Truthfully, she explained, her accomplishments aren’t a result of some superior talent or even some unexplainable energy. Instead, she insists, they can all be credited to one simple fact: she can’t seem to say “no.”
Growing up in a working-class family, Lundeberg came to understand the value of an opportunity at an early age. Her grandmother, a retired school teacher, would steep her in intellectual encouragement as her mother, a grocery store clerk, worked longed hours to put food on the table. Even as a child, she noticed and admired her mom’s work ethic and commitment to being present.
“Despite her work schedule, she never missed a dance recital, track meet, soccer game, or symphony performance,” Lundeberg explained. Inspired, she committed to mirroring that hard working, no-excuses attitude, vowing to never give less than 100% of herself. She refused to be incompetent, or to pass up any chance to learn and grow. She would do whatever it took to gain the experience she needed to help others, even if it meant overwhelming her own schedule.

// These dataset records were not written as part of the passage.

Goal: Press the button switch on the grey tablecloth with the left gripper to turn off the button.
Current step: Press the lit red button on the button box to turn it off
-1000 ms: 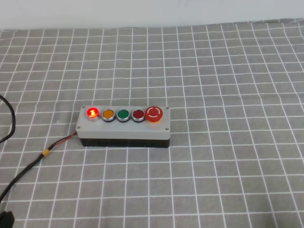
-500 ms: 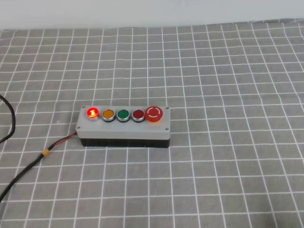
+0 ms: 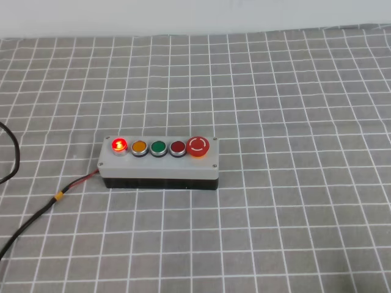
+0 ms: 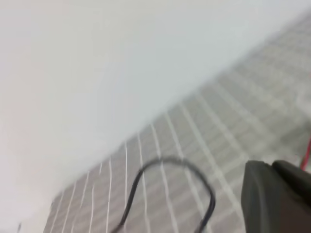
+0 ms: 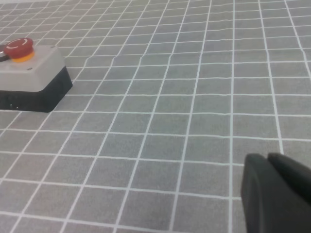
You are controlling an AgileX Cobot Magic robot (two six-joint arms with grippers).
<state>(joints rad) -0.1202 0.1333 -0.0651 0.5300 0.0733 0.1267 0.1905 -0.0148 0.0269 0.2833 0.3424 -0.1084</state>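
Left of centre on the grey tablecloth [image 3: 293, 91]: button switch [image 3: 160, 163], lying lengthwise left to right, with the button [image 3: 119, 144] at its far-left end and glowing red, so not yet turned off. Looks like the very start of the approach: neither arm visible in the high view, nothing touching the box. Left gripper [image 4: 277, 199] seen only as a dark blurred tip in its own wrist view, aimed at the far cloth edge and a looping black cord [image 4: 170, 189], well apart from the box; cannot tell whether its fingers are spread or closed. Same for the right gripper [image 5: 274, 194], low over bare cloth to the right of the box. Next move probably calls for swinging the left tip rightward and down, square onto the lit dome. Worth minding: orange button [image 3: 139, 146] just beside the target, and the red-black cable [image 3: 43, 210] trailing near-left across the likely path.
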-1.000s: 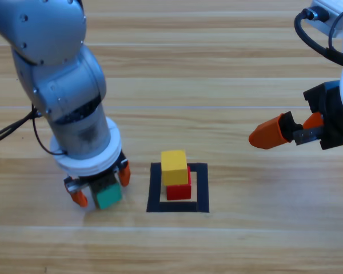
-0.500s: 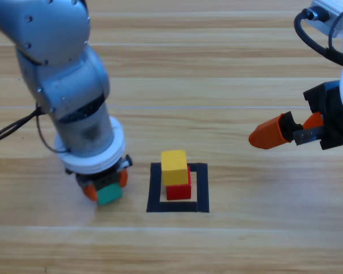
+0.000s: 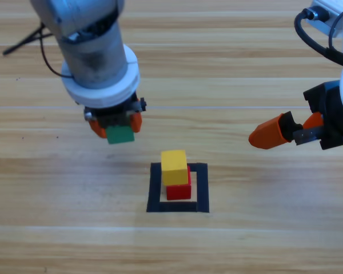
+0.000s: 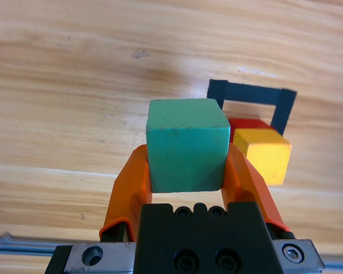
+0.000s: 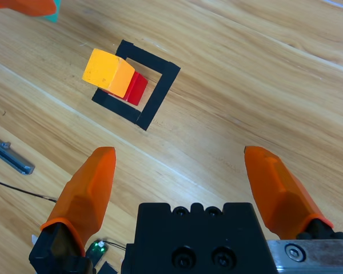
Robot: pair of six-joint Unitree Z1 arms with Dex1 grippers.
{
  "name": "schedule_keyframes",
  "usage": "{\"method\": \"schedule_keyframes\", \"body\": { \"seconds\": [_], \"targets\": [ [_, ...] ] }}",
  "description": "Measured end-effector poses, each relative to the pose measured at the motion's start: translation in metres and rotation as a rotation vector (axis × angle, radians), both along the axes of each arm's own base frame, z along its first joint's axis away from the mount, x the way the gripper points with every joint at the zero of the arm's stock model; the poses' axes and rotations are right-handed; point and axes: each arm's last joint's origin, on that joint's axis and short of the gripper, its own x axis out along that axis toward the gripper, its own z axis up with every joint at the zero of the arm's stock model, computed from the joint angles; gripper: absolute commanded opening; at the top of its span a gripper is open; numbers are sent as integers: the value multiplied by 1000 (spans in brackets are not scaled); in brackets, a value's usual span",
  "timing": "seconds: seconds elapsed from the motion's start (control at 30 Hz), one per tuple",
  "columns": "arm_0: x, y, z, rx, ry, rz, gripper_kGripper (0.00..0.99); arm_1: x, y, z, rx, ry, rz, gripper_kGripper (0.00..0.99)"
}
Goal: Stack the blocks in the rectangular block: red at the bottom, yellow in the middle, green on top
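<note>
Clamping green cube (image 3: 120, 135), left hand (image 3: 115, 123) aloft, clear of yellow-on-red stack (image 3: 176, 181); right hand (image 3: 286, 132) wide open.

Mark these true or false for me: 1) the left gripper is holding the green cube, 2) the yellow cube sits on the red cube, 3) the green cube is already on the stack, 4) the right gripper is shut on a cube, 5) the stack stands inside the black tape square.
1) The left gripper holds the green cube between its jaws: true.
2) The yellow cube sits on the red cube: true.
3) The green cube is on the stack: false; it is held up and to the left of the stack.
4) The right gripper is shut on a cube: false; it is open and empty at the right edge.
5) The stack stands inside the black tape square: true.
</note>
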Motion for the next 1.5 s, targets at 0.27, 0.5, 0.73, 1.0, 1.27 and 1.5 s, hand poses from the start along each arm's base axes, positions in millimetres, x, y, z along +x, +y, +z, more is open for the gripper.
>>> {"method": "schedule_keyframes", "body": {
  "seconds": [0.27, 0.5, 0.73, 1.0, 1.27, 1.5],
  "targets": [
    [-18, -1, 19, 4, -6, -229, 305, 0, 0, 0, 1, 1, 0, 990],
    [-27, -39, 44, -10, -10, -444, 305, 0, 0, 0, 2, 3, 2, 990],
    [-26, -69, 14, 0, 60, -438, 308, 0, 0, 0, 2, 3, 2, 990],
    [-22, -74, 26, -61, 43, -250, 311, 0, 0, 0, 4, 5, 3, 990],
    [-22, -72, 25, -48, 42, -132, 311, 0, 0, 0, 5, 7, 5, 990],
    [-17, -77, 11, -15, 56, -129, 311, 0, 0, 0, 6, 7, 6, 990]
  ]
}}
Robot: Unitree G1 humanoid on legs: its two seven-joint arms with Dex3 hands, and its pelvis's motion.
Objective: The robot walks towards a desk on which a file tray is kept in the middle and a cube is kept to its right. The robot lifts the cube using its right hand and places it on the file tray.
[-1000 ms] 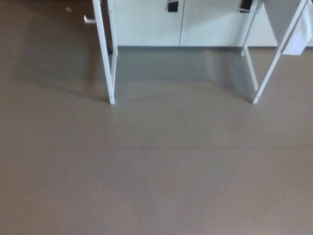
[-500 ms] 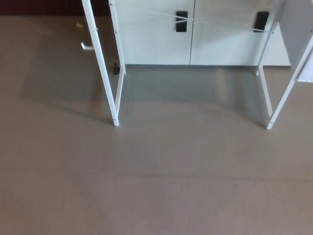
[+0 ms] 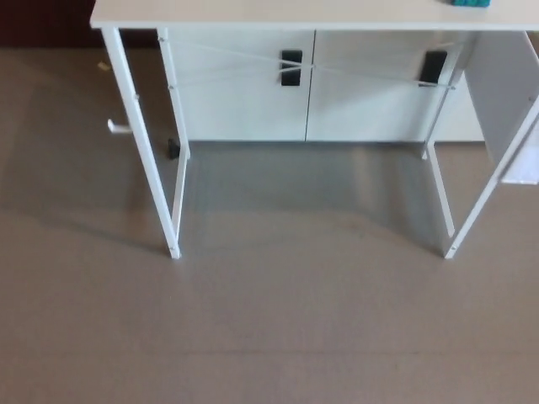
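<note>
- Hands: neither the left hand nor the right hand shows in the head view, so whether their fingers are spread or closed cannot be told. No arm shows either.
- Floor [image 3: 295, 320]: bare brown surface filling the lower part of the view, between the camera and the furniture. By this the step in hand is judged to be the approach on foot, with no reach begun.
- Desk [image 3: 278, 12]: white top on thin white legs, its long edge running left to right across the upper view and its front edge facing the robot. Front left leg [image 3: 143, 151] and front right leg [image 3: 493, 177] both stand on the floor.
- Cube [image 3: 470, 2]: teal, on the desk top toward its right end, cut off by the upper border of the picture. Only its lower part shows, so which way its faces point cannot be told, and no long axis can be made out. Its place on the robot's right likely suits a right-hand pick.
- File tray: not in view; the middle of the desk top lies beyond the upper border.
- Cabinet [image 3: 244, 93]: white, two doors with black handles [image 3: 291, 67], standing behind the desk.
</note>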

“We may doubt or second guess ourselves at points,” said Lundeberg, “but saying ‘no’ one time opens a door to say ‘no’ in the future. I know how it feels to be let down or disappointed, and I refuse to be the cause of that feeling in someone else.”

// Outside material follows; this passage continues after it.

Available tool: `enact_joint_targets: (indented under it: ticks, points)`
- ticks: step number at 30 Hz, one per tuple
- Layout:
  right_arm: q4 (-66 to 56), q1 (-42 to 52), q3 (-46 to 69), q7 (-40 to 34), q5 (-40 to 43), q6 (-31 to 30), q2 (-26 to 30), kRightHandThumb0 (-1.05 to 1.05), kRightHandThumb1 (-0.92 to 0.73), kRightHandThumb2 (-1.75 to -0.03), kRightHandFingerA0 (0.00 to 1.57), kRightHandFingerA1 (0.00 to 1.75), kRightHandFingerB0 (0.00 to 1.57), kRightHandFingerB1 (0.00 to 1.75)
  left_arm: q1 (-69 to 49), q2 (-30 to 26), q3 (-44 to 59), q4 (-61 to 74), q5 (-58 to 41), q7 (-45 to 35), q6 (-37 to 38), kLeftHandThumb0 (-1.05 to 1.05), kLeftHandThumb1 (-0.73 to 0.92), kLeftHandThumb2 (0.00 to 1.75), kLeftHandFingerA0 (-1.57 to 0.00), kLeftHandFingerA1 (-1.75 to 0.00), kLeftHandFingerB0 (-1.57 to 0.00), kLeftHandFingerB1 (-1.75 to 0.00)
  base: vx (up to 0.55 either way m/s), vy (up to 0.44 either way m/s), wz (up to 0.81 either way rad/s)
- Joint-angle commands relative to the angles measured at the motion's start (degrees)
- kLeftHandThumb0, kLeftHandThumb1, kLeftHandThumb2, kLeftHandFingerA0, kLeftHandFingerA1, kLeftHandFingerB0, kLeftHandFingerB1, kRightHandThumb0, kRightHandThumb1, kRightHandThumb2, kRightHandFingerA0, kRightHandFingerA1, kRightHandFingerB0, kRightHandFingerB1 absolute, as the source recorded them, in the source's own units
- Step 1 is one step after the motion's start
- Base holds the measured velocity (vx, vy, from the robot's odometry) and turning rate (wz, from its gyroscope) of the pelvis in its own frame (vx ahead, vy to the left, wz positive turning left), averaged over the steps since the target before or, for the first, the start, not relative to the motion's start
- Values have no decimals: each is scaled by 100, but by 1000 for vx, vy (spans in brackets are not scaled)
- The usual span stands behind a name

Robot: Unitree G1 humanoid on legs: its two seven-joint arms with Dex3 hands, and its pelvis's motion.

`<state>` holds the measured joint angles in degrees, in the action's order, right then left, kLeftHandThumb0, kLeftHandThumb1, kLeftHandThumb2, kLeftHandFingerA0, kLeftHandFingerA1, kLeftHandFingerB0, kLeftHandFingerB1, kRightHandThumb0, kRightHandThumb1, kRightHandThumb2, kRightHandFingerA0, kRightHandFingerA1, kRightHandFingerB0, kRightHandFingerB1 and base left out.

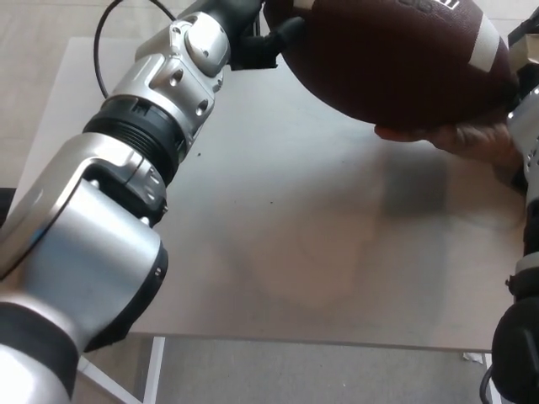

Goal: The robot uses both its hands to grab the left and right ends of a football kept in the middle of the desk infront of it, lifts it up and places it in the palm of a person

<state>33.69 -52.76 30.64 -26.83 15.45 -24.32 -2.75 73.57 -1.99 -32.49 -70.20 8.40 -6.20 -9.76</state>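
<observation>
Desk filled most of the head view, pale grey and bare, with a soft shadow under the raised ball. Along the left side the robot's left arm, silver with black joint rings, ran up the picture and covered that part of the desk; a black cable looped behind it near the top. On the right edge only a strip of the right arm showed.

High at the top right sat the football, dark brown with a white stripe near its right end, clear of the desk. A person's hand lay beneath it, fingers touching its underside. The left hand pressed black fingers against the ball's left end. The right hand was mostly cut off, and I could not tell how its fingers stood.
</observation>
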Motion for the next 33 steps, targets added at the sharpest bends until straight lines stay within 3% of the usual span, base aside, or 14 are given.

That refusal has left her with a constantly-overflowing to-do list, but she insists she wouldn’t want it any other way.
“I can only hope that my future residency directors, colleagues and supervisors will see my accomplishments as a testament to my dedication and passion,” she continued. “I am pursuing being the best version of myself, and while I’m very grateful for the accolades that accompany that commitment, I believe they represent the work I still have to do, and a higher standard to live up to.”